Over £100k allocated to board that supports vulnerable adults

Over £100k allocated to board that supports vulnerable adults

The funding was announced after a review found that policing Jersey’s top five high-demand families – who have wide-ranging issues such as drug and alcohol dependency, domestic violence and mental-health problems – over a three-year period cost £775,000.

The review also revealed that homeless people were ‘often excluded’ from services, leaving the Shelter Trust to manage individuals with complex needs.

Forty recommendations were made in the independent reviews into Jersey’s safeguarding arrangements for adults and adults with learning disabilities, which were published yesterday.

Glenys Johnston, chairwoman of the Safeguarding Adult Partnership Board, yesterday unveiled an action plan showing how the board intended to fulfil the recommendations.

She said £101,334 had been allocated by the Council of Ministers to put the proposals in motion.

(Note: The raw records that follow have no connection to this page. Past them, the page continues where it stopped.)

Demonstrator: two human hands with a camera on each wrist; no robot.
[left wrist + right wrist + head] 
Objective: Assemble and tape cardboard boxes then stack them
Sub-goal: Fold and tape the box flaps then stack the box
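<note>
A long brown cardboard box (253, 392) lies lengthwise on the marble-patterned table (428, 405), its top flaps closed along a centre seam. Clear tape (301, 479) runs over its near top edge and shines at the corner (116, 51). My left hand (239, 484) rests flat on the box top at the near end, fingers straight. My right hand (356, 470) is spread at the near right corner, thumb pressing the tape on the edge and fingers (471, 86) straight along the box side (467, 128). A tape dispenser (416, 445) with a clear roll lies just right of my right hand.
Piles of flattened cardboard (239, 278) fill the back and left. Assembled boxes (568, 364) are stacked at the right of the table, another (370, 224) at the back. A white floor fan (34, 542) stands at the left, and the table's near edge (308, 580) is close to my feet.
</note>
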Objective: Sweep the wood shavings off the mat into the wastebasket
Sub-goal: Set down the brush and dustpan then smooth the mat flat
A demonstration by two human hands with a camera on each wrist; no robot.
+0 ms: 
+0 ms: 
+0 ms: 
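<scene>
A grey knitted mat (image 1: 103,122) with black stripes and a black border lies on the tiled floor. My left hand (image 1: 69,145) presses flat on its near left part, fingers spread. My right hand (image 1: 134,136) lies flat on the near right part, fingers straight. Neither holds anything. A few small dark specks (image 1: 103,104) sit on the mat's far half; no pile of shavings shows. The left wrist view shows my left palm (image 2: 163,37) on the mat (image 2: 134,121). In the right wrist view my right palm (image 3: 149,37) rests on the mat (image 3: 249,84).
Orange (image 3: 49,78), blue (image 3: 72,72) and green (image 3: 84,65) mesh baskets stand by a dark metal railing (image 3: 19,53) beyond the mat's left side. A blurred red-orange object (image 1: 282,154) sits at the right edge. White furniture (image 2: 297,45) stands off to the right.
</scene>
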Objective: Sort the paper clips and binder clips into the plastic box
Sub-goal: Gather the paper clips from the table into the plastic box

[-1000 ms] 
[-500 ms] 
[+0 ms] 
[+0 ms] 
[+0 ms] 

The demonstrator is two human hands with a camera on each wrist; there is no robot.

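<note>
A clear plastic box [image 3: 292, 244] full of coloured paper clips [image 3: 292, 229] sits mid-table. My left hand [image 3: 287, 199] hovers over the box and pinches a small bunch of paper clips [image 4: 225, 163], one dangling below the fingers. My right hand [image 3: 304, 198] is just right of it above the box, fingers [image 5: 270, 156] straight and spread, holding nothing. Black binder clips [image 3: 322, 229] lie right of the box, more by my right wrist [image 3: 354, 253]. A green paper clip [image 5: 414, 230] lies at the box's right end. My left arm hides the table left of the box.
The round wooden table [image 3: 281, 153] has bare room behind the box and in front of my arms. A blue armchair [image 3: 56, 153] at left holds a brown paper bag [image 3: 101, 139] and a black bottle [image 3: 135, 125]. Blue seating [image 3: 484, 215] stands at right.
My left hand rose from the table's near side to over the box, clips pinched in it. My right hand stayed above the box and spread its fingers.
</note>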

Among the proposals is the creation of a panel – which is expected to launch in the coming weeks – to help support adults who have complex needs but who do not require intervention from the board.

The panel is being formed as the review found that ‘safeguarding adult procedures were being used in the absence of alternative effective mechanisms to manage complex needs’. Latest figures show that of the 389 referrals made to the board in 2017, 150 were inappropriate.

Mrs Johnston said: ‘Both reviews came to similar conclusions. They found evidence of good practice, and could see that adults “at risk” who were known to adult safeguarding were supported by safeguarding plans.

‘However, they also found that there was an
urgent need to improve practice. We need
agencies to work together and get involved earlier, so people are protected promptly. This would reduce the number of inappropriate referrals.’

She added that the board was also introducing
a ‘Making Safeguarding Personal’ approach, explaining that ‘it was about not doing things to people but doing things with them’.

Last year the police identified 900 individuals who required support or intervention.

Of these, 135 were repeat referrals.

Det Supt Stewart Gull, vice-chairman of the Safeguarding Adult Partnership Board, added: ‘I think, in part, the findings were reassuring as they demonstrated that actually these individuals with the greatest need were being appropriately supported.

‘What it also showed was that actually there were significant needs of other individuals that didn’t meet a safeguarding threshold but needed some form of intervention or support.’

He added that the police were often called to cases which involved concerns about mental health, drugs and alcohol issues and that without help these people fell either ‘inadvertently or deliberately’ into the criminal justice system.

‘We are developing a new panel that will start to convene either later this month or March at the latest to bring appropriate partners together in order to ensure, as far as possible, that for the individuals who don’t meet the safeguarding threshold there is appropriate support – for example from the parishes or social care,’ Det Supt Gull said.